**Exercise objective:** When the string "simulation" is part of a line below, that line should be copied.

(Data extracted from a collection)
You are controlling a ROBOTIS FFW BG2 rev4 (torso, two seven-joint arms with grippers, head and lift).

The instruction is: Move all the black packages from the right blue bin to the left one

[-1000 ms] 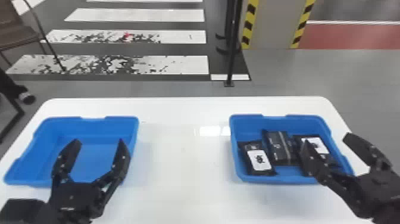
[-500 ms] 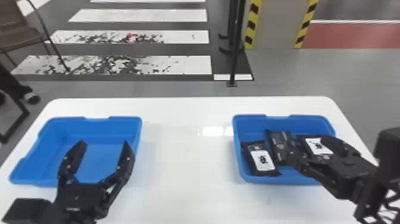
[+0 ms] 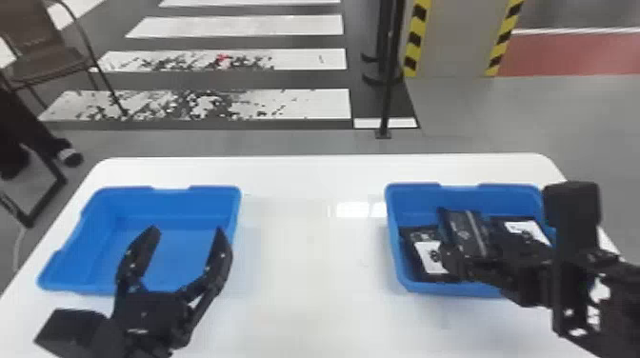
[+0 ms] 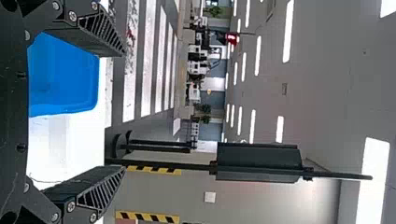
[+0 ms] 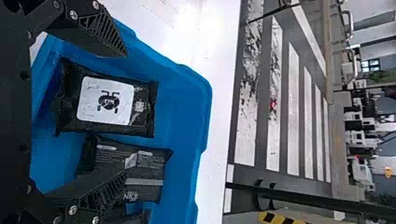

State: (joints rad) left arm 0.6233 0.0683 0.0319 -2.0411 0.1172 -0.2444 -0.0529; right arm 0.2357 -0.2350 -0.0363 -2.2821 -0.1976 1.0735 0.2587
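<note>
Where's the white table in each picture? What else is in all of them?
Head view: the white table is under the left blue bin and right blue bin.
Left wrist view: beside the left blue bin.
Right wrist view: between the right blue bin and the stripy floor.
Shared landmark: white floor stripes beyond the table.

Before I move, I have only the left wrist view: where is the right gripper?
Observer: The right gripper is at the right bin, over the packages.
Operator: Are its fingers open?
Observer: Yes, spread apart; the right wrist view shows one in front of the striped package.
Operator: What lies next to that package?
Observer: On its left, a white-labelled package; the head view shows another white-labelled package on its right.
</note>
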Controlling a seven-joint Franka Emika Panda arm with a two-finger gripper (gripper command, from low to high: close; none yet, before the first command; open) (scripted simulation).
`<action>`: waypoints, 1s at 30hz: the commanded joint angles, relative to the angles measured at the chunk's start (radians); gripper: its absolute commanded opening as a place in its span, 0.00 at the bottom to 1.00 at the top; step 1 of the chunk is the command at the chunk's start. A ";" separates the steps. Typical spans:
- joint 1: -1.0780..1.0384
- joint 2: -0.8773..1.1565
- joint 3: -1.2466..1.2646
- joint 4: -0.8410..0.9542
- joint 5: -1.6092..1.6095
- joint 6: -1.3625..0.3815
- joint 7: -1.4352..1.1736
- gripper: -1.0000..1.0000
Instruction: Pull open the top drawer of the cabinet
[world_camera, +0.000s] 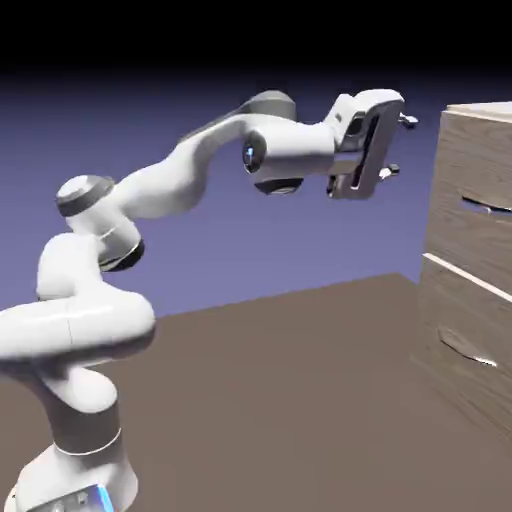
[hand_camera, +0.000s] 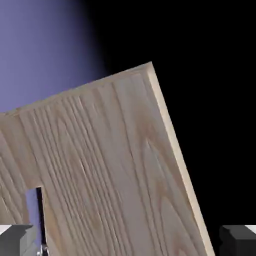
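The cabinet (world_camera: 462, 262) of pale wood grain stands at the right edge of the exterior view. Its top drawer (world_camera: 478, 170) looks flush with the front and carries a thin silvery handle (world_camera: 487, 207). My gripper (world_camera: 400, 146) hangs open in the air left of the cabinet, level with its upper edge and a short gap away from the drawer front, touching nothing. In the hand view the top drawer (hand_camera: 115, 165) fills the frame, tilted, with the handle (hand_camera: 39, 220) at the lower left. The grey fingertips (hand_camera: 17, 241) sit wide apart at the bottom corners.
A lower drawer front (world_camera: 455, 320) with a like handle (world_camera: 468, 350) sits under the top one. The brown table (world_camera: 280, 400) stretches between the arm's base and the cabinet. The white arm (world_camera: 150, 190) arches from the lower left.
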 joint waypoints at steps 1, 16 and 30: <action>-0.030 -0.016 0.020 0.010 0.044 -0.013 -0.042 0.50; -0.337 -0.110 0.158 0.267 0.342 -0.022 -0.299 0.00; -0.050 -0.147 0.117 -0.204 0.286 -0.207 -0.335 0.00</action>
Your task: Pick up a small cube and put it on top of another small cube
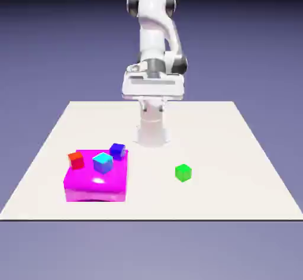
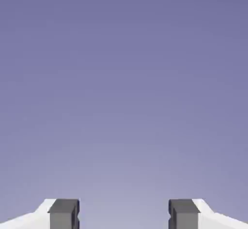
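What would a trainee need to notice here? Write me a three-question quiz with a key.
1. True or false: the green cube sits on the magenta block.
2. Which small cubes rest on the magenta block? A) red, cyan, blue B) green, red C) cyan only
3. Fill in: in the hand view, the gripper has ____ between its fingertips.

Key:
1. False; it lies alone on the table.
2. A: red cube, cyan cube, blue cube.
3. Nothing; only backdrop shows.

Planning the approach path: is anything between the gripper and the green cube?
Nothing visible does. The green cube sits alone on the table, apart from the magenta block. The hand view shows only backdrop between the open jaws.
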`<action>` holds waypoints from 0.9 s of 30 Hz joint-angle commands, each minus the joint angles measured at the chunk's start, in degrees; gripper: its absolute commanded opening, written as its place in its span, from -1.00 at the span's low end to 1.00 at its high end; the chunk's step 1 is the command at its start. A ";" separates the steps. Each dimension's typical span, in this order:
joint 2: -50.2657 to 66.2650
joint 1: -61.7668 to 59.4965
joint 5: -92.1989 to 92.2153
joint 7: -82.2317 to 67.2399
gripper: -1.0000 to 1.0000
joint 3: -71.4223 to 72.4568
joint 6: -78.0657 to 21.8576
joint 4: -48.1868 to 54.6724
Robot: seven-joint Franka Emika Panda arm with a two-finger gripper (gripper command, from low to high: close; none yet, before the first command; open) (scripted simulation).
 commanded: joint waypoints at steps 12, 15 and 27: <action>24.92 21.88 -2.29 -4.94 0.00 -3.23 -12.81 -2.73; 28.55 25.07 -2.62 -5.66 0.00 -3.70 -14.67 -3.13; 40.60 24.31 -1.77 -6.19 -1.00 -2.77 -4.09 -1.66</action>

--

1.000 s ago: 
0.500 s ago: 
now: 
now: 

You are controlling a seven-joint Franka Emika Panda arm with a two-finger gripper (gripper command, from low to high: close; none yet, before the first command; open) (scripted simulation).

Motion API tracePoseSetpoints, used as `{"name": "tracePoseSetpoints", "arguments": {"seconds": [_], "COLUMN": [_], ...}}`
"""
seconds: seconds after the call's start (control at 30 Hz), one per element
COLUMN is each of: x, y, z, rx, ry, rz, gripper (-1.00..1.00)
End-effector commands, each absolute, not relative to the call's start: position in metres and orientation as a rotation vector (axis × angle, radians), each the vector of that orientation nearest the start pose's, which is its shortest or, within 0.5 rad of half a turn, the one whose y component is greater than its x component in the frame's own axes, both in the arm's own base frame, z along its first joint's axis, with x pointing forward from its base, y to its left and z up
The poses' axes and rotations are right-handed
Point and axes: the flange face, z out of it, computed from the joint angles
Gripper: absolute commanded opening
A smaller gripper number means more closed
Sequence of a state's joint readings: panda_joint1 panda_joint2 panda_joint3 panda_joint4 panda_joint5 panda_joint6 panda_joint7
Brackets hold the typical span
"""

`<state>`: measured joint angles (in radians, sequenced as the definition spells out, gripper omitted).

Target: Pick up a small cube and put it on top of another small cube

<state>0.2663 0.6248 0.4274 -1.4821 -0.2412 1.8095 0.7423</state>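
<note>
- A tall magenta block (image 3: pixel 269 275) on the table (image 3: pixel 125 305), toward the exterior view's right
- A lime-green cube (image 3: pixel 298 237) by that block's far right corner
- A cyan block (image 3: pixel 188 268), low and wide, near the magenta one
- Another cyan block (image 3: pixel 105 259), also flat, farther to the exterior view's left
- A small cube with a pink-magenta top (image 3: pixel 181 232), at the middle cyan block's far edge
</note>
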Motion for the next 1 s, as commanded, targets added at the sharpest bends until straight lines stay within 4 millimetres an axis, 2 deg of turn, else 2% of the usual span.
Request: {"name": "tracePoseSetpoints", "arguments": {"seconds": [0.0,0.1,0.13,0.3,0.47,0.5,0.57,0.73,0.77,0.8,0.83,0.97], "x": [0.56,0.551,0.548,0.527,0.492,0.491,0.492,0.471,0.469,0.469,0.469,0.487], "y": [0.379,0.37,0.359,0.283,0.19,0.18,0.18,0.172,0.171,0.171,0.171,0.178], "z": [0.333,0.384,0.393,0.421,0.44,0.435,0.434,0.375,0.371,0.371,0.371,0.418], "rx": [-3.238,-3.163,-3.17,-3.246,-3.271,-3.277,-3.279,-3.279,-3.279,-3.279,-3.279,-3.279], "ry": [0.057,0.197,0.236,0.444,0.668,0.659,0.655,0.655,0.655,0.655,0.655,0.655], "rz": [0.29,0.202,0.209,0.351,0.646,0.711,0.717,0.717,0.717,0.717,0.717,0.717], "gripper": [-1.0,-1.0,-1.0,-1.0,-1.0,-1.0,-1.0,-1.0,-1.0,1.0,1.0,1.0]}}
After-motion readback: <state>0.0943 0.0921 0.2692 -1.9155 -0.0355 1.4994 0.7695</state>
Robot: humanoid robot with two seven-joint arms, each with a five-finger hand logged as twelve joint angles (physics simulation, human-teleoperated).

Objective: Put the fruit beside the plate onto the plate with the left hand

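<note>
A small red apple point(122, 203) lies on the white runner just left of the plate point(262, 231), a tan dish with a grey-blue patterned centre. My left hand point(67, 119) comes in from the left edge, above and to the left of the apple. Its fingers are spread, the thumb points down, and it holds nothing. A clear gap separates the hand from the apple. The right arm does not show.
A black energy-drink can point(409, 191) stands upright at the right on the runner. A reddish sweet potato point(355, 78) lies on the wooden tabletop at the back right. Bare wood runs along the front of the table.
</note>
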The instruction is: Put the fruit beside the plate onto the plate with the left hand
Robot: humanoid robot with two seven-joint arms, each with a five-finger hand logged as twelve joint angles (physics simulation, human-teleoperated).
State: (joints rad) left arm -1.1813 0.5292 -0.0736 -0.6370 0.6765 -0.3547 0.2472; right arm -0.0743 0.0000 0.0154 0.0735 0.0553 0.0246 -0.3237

**Exercise output:**
Controlling a seven-joint Franka Emika Panda arm with a two-finger gripper (gripper command, from low to high: close; none yet, before the first command; open) (scripted simulation).
Robot: seven-joint Franka Emika Panda arm with a two-finger gripper (gripper command, from low to high: close; none yet, before the first command; open) (scripted simulation).
You are controlling a seven-joint Franka Emika Panda arm with a two-finger gripper (gripper command, from low to high: close; none yet, before the first command; open) (scripted simulation).
Robot: humanoid robot with two seven-joint arms, each with a five-finger hand logged as twelve joint angles (physics simulation, human-teleoperated).
Robot: humanoid robot with two seven-joint arms, each with a five-finger hand logged as twelve joint angles (physics simulation, human-teleoperated).

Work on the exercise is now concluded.